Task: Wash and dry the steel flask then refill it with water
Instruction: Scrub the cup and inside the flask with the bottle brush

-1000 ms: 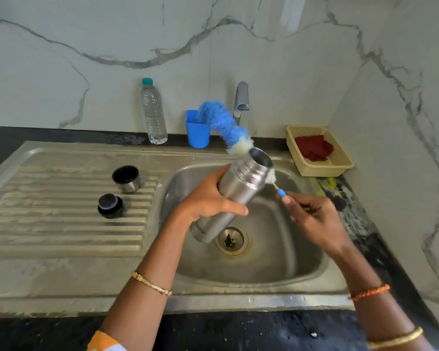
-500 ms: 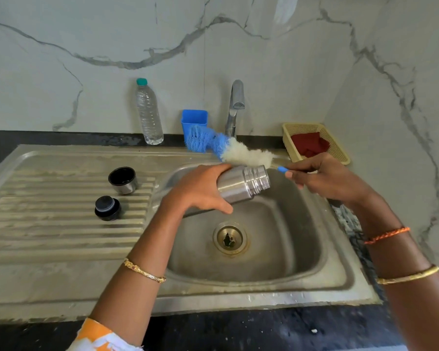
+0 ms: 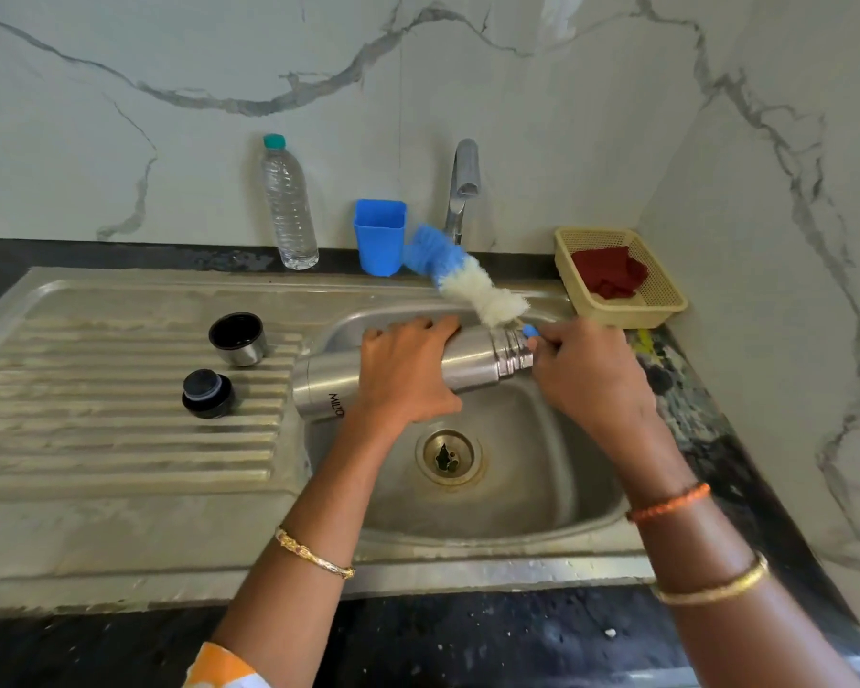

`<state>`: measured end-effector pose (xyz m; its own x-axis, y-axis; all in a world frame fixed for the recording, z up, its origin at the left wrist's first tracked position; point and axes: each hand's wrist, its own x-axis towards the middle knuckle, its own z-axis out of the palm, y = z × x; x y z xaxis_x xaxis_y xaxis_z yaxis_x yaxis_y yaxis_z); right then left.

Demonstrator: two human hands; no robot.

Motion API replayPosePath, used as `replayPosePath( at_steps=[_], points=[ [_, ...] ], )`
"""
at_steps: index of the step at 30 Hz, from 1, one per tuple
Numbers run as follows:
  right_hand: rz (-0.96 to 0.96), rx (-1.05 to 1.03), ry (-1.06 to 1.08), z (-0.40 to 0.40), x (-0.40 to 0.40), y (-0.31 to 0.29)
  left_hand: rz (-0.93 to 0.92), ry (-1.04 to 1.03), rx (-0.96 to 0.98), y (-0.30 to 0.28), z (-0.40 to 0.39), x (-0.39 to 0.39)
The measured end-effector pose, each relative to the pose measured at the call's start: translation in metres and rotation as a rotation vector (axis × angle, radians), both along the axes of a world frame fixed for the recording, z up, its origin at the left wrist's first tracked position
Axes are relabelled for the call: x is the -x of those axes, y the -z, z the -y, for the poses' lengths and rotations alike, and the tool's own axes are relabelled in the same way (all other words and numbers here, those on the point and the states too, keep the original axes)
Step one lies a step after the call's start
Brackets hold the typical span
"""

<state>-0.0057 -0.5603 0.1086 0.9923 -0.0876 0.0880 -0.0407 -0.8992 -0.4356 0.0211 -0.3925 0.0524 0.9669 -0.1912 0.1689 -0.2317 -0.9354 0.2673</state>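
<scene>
The steel flask (image 3: 472,362) lies nearly level over the sink basin (image 3: 527,469), its open mouth pointing right. My left hand (image 3: 405,372) grips its middle from above. My right hand (image 3: 589,369) sits at the flask's mouth and holds the blue handle end of a bottle brush (image 3: 467,280). The brush's blue and white bristles stick up and left, outside the flask, toward the tap (image 3: 463,186). On the draining board stand the flask's steel cup (image 3: 238,338) and its black stopper (image 3: 207,393).
A clear plastic water bottle (image 3: 289,206) and a blue cup (image 3: 379,235) stand at the back wall. A yellow basket (image 3: 661,295) with a dark red cloth (image 3: 609,271) sits at the back right corner. The drain (image 3: 449,456) is below the flask.
My left hand has tipped the flask from steeply tilted to nearly level. The brush has swung down and to the right, behind the flask's mouth, with my right hand following.
</scene>
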Motion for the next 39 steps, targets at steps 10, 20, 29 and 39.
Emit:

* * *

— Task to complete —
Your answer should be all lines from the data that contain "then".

— Written reply —
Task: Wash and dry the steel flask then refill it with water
`<state>`: measured end-effector pose (xyz m; its own x-axis, y-axis; all in a world frame fixed for the recording, z up, its origin at the left wrist's first tracked position; point and axes: each hand's wrist, its own x-axis towards the middle knuckle, its own z-axis out of the palm, y = z × x; x y z xaxis_x xaxis_y xaxis_z yaxis_x yaxis_y yaxis_z); right then left.

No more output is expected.